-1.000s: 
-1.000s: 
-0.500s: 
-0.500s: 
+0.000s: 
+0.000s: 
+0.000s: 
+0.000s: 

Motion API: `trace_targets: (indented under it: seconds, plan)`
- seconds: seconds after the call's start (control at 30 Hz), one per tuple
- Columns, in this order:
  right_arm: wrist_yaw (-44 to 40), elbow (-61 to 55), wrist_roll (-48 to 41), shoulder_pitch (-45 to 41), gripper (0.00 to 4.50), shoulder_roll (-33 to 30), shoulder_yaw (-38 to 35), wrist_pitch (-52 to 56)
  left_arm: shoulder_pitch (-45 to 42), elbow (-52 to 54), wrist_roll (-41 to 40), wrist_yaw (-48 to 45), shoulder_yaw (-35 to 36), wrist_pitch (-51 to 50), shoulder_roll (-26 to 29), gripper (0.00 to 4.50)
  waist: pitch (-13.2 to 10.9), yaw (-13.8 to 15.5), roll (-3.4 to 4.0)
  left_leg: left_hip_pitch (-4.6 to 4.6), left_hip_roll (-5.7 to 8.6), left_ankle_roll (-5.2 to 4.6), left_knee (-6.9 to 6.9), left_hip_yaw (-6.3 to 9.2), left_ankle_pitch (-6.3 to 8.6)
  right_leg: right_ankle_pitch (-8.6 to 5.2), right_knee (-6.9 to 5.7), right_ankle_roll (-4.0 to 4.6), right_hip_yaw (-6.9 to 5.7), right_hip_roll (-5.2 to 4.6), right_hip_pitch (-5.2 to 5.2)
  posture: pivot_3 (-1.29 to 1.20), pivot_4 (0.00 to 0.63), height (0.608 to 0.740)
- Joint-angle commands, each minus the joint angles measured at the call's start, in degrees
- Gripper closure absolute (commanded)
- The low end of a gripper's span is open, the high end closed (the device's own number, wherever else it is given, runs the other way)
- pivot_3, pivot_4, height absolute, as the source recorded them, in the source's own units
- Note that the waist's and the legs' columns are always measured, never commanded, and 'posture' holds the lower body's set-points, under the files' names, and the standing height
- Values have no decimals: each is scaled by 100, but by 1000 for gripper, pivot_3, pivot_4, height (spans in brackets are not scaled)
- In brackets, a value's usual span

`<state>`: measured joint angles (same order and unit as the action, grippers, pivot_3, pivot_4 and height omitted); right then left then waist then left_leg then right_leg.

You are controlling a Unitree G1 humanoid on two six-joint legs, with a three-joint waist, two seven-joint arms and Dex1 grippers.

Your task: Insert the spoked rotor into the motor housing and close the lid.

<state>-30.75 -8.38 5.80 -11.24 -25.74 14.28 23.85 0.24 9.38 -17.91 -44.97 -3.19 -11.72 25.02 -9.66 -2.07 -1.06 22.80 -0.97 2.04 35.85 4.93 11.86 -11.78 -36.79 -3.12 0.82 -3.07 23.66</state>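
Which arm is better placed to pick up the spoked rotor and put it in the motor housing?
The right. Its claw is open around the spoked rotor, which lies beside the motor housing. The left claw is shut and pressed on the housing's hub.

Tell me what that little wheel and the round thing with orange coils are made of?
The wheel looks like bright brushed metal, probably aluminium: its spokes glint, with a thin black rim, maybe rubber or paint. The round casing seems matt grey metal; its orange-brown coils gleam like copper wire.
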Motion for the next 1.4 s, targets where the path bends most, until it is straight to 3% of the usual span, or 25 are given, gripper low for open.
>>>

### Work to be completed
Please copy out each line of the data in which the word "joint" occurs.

### Answer box
- Joint-angle commands, each minus the joint angles measured at the call's start, in degrees
`<state>`: measured joint angles (same order and unit as the action, grippers, pivot_3, pivot_4 and height omitted); right then left then waist then left_leg then right_leg.
You are controlling a Unitree G1 humanoid on two six-joint legs, with a three-joint waist, two seven-joint arms and Dex1 grippers.

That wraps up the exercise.